[Records supplied Boundary: Start]

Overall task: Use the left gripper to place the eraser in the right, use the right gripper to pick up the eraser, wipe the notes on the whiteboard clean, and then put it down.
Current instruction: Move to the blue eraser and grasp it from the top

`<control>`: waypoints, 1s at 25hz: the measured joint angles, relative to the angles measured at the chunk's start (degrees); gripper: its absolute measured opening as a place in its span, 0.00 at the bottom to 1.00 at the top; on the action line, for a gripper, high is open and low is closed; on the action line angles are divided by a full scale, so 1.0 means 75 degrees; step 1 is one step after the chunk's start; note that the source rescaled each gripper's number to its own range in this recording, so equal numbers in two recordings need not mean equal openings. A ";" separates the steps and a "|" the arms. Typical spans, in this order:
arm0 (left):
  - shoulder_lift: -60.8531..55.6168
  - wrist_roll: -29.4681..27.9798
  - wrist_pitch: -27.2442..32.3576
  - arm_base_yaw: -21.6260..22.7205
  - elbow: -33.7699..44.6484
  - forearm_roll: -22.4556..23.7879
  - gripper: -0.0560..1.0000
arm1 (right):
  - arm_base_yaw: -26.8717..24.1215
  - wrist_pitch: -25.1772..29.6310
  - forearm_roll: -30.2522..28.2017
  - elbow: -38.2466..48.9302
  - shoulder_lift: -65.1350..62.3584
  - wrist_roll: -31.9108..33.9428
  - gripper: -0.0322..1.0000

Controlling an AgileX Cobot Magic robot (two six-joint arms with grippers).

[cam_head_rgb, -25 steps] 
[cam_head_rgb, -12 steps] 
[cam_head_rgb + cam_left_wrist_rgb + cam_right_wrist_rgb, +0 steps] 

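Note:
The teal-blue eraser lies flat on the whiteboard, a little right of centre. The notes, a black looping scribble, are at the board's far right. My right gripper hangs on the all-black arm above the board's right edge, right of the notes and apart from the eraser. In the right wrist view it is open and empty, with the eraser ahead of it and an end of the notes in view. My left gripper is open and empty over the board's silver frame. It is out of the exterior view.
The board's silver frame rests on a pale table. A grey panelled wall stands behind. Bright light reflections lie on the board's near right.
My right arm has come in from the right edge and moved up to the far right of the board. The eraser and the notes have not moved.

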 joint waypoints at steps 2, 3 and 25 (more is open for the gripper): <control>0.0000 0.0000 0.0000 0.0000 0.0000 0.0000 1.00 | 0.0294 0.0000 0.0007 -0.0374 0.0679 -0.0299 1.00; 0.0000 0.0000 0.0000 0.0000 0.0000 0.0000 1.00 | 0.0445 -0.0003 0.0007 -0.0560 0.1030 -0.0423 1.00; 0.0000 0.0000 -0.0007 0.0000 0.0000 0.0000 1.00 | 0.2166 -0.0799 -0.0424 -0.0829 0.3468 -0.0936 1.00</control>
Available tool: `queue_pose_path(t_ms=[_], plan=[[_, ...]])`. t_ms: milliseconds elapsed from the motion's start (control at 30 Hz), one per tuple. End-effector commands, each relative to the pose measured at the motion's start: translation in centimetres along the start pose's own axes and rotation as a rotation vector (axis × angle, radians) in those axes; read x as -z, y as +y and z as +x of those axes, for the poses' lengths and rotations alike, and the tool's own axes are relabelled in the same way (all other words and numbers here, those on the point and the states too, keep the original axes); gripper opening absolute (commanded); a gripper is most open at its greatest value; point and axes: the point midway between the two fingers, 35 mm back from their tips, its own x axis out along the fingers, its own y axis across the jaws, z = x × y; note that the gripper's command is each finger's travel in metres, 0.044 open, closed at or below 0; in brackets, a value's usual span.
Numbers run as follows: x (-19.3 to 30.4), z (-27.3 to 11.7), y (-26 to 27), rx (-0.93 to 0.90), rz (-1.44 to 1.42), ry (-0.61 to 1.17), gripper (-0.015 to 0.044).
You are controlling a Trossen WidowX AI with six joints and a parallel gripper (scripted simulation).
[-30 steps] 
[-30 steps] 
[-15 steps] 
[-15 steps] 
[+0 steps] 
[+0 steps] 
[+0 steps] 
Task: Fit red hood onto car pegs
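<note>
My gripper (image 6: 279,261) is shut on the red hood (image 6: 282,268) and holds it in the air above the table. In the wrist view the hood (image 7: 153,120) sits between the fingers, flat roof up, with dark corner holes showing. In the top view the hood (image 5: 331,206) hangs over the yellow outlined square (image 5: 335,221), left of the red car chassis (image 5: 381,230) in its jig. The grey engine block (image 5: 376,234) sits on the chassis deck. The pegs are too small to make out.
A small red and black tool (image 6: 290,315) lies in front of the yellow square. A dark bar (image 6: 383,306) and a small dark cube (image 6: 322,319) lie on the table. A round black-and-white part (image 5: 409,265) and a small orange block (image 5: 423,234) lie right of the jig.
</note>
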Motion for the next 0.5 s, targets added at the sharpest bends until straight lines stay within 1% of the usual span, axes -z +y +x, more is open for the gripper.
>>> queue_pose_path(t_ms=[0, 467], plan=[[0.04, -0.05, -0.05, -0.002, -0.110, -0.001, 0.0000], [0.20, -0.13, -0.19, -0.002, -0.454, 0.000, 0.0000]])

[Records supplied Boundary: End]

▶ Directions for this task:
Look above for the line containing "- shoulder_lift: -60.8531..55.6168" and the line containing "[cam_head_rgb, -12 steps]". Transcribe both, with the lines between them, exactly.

▶ Written solution:
  - shoulder_lift: -60.8531..55.6168
  - wrist_roll: -29.4681..27.9798
  - wrist_pitch: -27.2442..32.3576
  - arm_base_yaw: -21.6260..22.7205
  - elbow: -33.7699..44.6484
  - forearm_roll: -22.4556..23.7879
  - gripper: -0.0560..1.0000
arm1 (right):
  - arm_base_yaw: -26.8717..24.1215
  - wrist_pitch: -25.1772..29.6310
  - forearm_roll: -30.2522..28.2017
  - elbow: -38.2466..48.9302
  - shoulder_lift: -65.1350..62.3584
  - wrist_roll: -31.9108..33.9428
  - gripper: -0.0322..1.0000

Controlling an AgileX Cobot Magic robot (two six-joint arms with grippers).

[cam_head_rgb, -25 steps] 
[cam_head_rgb, -12 steps] 

That concludes the answer to the exercise.